(Elisa Moro)
“Quella vedova, così povera, ha gettato nel tesoro più di tutti gli altri” (Mc. 12, 43). Protagonista della narrazione marciana della XXXII domenica per annum (Mc. 12, 38-44) è una vedova povera, o, più precisamente, il gesto che compie, donando gli ultimi spiccioli che le rimangono. Un gesto eloquente, divenuto proverbialmente sinonimo di generosità, ambientato nel cuore di tutta la vita di Israele: il Tempio di Gerusalemme, “il monte Sion, che Egli ama” (Sal. 78, 68), prefigurazione di quello definitivo, legato al compimento del mistero della morte e risurrezione di Cristo.
“Diceva loro mentre insegnava: guardatevi dagli scribi” (v. 38): Gli scribi sono il “popolo che mi onora con le labbra, ma il cuore è lontano da me” (Is. 29, 13), “sepolcri imbiancati” (Mt. 23, 27), belli solo in superficie. La severità di Cristo, vero Maestro, vuole condurre all’unica via necessaria per raggiungere la meta, l’ascolto della Parola di Dio. Quando l’uomo di ogni epoca inizia a riporre la sua sicurezza e la sua gioia nell’apparire, e non nell’essere, nella superficialità che porta a sostituire se stesso a Dio, mettendosi al primo posto, “il senso autentico della religione si smarrisce.

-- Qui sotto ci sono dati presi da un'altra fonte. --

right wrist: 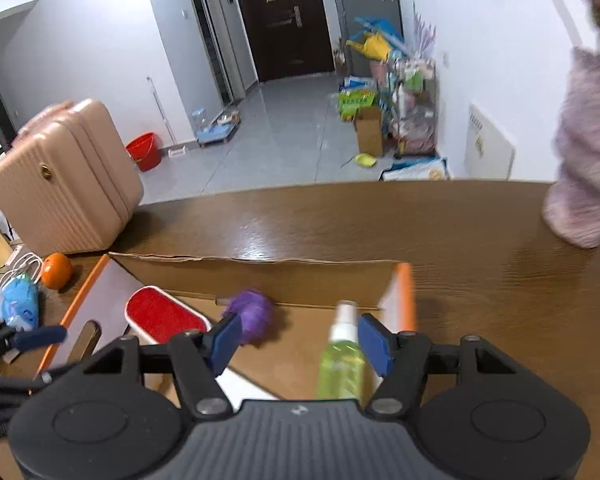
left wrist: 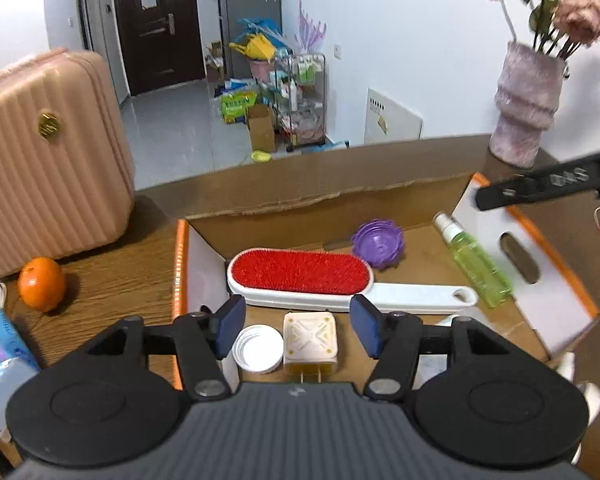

È questo”, denunciava già Papa Benedetto XVI, “un grave rischio di ogni religione, che Gesù ha riscontrato nel suo tempo, ma che si può verificare anche nella cristianità attuale” (2/09/2012).
“Venuta una vedova povera, vi gettò due monetine” (v. 42). E’ importante sottolineare un aspetto ulteriore: la vedova ha compiuto un movimento verso il tesoro. Dei ricchi, narrati nei versetti precedenti, non viene descritto il cammino, quasi a sottolinearne il gesto ripetitivo e abituale.
La vedova, immagine della Chiesa, è come i “Magi, che uscirono dalla Persia, per cercare il vero Tesoro sorto per il mondo” (Crisostomo, Om. 4), donando tutto per il Tutto, mostrando il giusto atteggiamento del discepolo di Cristo, che riconosce la sua fragilità ma offre con larghezza la sua stessa esistenza: “niente è piccolo di ciò che si offre a Dio, anche se fosse il minimo” (Gregorio Nazianzo, Or. 19).
Donare con larghezza e fiducia, sapendo che Dio chiede a ciascuno la libera adesione di fede, che si esprime nell’amore per Lui e per il prossimo, visto che, “nessuno dà ciò che ha di più caro a chi non l’ama. Dio quindi non cerca che l’amore, senza il quale non è tenuto a dare nulla. Dagli dunque l’amore e otterrai il regno: ama ed avrai” (Anselmo d’Aosta, Lettere, 112).